— DATA PROVIDED —

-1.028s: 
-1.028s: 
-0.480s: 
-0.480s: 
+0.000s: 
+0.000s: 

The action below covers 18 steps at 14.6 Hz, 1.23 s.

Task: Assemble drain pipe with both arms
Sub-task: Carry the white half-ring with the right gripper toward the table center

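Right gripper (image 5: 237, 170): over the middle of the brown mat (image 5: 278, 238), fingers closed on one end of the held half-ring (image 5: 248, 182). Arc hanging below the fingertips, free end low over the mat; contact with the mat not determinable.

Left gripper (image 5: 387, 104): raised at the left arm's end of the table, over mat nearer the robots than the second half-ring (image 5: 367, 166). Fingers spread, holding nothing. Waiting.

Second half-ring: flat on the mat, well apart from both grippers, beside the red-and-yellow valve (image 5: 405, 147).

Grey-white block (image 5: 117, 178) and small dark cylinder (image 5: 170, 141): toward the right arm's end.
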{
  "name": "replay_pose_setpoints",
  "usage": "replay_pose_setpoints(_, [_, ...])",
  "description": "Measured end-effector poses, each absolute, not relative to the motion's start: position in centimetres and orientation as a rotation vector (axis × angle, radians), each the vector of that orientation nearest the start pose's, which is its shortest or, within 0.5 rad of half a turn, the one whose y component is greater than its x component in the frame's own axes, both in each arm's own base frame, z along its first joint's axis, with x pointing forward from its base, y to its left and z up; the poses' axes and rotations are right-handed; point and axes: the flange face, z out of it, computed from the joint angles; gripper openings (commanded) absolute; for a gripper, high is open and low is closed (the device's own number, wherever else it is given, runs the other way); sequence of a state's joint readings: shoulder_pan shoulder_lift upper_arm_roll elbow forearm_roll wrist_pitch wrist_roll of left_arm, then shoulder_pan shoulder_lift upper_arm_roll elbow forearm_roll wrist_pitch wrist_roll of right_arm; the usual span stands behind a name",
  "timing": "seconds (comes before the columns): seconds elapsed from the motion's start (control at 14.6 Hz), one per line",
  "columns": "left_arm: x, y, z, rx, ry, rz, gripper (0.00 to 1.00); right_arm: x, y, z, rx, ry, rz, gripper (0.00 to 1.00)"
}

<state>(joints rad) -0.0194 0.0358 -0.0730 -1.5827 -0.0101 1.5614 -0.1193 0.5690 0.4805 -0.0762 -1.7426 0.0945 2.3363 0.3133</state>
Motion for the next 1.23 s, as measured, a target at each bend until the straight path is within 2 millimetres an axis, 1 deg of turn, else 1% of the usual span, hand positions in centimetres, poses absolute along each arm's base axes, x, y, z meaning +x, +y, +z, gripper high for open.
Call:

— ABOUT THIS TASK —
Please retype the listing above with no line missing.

— ANSWER TO THIS PROBLEM —
-1.028s: 
-1.028s: 
-0.480s: 
-0.480s: 
+0.000s: 
+0.000s: 

The action below covers 18 steps at 14.6 Hz, 1.23 s.

Task: Assemble drain pipe with both arms
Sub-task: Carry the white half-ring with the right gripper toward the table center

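Right gripper (image 5: 237, 170): over the middle of the brown mat (image 5: 278, 238), fingers closed on one end of the held half-ring (image 5: 248, 182). Arc hanging below the fingertips, free end low over the mat; contact with the mat not determinable.

Left gripper (image 5: 387, 104): raised at the left arm's end of the table, over mat nearer the robots than the second half-ring (image 5: 367, 166). Fingers spread, holding nothing. Waiting.

Second half-ring: flat on the mat, well apart from both grippers, beside the red-and-yellow valve (image 5: 405, 147).

Grey-white block (image 5: 117, 178) and small dark cylinder (image 5: 170, 141): toward the right arm's end.
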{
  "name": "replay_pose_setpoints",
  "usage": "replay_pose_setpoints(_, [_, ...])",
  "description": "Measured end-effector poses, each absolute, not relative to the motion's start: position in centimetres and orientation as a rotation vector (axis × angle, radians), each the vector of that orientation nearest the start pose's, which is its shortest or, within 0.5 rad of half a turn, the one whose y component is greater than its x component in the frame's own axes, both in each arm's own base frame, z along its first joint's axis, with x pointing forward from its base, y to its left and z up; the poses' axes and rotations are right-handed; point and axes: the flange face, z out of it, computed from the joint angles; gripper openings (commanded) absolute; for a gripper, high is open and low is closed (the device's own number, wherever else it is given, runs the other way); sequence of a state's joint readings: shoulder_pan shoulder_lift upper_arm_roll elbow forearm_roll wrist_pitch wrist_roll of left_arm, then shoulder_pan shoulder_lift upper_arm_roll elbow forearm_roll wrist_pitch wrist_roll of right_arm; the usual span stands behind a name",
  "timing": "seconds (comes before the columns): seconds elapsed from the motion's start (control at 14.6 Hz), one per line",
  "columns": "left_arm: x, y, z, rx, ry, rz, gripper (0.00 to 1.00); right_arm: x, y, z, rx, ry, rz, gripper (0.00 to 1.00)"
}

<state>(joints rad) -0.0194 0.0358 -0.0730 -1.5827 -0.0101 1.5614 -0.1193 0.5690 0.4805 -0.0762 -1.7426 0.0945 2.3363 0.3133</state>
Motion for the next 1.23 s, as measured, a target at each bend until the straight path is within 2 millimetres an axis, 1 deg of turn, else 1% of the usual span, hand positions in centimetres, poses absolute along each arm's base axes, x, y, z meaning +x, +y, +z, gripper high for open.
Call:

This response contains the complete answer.